→ Exercise goal
Repeat the full listing exactly.

→ Supplied material
■ ■ ■ ■ ■

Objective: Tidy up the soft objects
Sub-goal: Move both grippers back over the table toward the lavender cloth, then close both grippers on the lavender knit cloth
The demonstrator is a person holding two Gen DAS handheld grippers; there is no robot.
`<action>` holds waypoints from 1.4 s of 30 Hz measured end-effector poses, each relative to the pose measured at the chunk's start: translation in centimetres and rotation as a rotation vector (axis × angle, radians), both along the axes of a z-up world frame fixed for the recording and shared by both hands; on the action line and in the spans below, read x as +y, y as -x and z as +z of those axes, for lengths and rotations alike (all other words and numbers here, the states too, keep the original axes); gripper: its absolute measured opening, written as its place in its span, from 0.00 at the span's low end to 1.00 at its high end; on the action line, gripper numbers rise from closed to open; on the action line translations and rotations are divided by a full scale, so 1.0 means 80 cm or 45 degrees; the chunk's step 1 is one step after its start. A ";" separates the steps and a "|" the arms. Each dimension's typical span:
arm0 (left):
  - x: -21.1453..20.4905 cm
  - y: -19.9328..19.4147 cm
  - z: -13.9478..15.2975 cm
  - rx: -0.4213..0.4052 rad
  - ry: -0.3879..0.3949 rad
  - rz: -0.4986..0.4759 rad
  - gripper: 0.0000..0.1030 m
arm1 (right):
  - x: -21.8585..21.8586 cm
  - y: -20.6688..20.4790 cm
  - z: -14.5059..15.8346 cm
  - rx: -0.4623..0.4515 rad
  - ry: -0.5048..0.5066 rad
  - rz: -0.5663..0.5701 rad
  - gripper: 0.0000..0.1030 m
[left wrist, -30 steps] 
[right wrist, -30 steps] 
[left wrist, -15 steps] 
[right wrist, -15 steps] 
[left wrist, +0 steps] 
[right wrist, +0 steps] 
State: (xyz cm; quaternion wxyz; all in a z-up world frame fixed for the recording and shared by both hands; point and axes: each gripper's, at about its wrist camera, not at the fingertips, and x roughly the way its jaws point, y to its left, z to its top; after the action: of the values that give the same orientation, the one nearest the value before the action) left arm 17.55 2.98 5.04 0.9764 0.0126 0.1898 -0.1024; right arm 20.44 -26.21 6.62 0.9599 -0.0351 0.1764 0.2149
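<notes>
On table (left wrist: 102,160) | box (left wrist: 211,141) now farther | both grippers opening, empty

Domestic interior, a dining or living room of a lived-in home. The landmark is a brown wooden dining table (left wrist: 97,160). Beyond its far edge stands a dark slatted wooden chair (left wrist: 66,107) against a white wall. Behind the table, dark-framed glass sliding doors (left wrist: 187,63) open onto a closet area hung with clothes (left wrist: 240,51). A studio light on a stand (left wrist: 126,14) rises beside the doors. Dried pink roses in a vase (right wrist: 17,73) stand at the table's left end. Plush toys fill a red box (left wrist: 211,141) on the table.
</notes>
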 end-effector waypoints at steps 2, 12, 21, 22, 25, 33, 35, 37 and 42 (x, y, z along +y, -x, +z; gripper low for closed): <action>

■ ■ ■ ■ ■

→ Response for this exercise
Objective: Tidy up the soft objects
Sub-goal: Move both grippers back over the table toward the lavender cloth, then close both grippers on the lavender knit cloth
The demonstrator is a person holding two Gen DAS handheld grippers; there is no robot.
`<action>` holds waypoints from 1.4 s of 30 Hz measured end-effector poses, each relative to the pose measured at the chunk's start: translation in centimetres and rotation as a rotation vector (axis × angle, radians), both along the axes of a z-up world frame fixed for the recording and shared by both hands; on the action line and in the spans below, read x as +y, y as -x and z as +z of those axes, for lengths and rotations alike (all other words and numbers here, the states too, keep the original axes); gripper: its absolute measured opening, written as its place in its span, from 0.00 at the span's low end to 1.00 at its high end; on the action line, gripper numbers rise from closed to open; on the action line translations and rotations are divided by a full scale, so 1.0 means 80 cm or 45 degrees; the chunk's step 1 is one step after its start. A ";" separates the steps and a "|" the arms. Each dimension's typical span:
arm0 (left):
  - x: -21.1453..20.4905 cm
  - y: -19.9328..19.4147 cm
  - z: -13.9478..15.2975 cm
  - rx: -0.4213..0.4052 rad
  - ry: -0.3879..0.3949 rad
  - rz: -0.4986..0.4759 rad
  - gripper: 0.0000..0.1030 m
arm1 (right):
  - x: -21.8585..21.8586 cm
  - y: -20.6688..20.4790 cm
  - z: -14.5059..15.8346 cm
  - rx: -0.4623..0.4515 rad
  - ry: -0.5048..0.5066 rad
  - rz: -0.5663..0.5701 rad
  - gripper: 0.0000..0.1030 m
[left wrist, -30 steps] 
[right wrist, -30 steps] 
[left wrist, -15 steps] 
[right wrist, -15 steps] 
[left wrist, +0 steps] 
[right wrist, +0 steps] 
State: (xyz cm; quaternion wxyz; all in a z-up world frame fixed for the recording and shared by both hands; point and axes: each gripper's, at about its wrist camera, not at the fingertips, and x roughly the way its jaws point, y to its left, z to its top; after the action: of the values that give the same orientation, the one nearest the value before the action) left arm 17.55 2.98 5.04 0.9764 0.0126 0.1898 -0.1024; right arm 20.44 -26.21 6.62 0.9599 -0.0351 0.1764 0.2149
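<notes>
On table (left wrist: 102,160) | box (left wrist: 211,141) now farther | both grippers opening, empty

Domestic interior, a dining or living room of a lived-in home. The landmark is a brown wooden dining table (left wrist: 97,160). Beyond its far edge stands a dark slatted wooden chair (left wrist: 66,107) against a white wall. Behind the table, dark-framed glass sliding doors (left wrist: 187,63) open onto a closet area hung with clothes (left wrist: 240,51). A studio light on a stand (left wrist: 126,14) rises beside the doors. Dried pink roses in a vase (right wrist: 17,73) stand at the table's left end. Plush toys fill a red box (left wrist: 211,141) on the table.
</notes>
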 end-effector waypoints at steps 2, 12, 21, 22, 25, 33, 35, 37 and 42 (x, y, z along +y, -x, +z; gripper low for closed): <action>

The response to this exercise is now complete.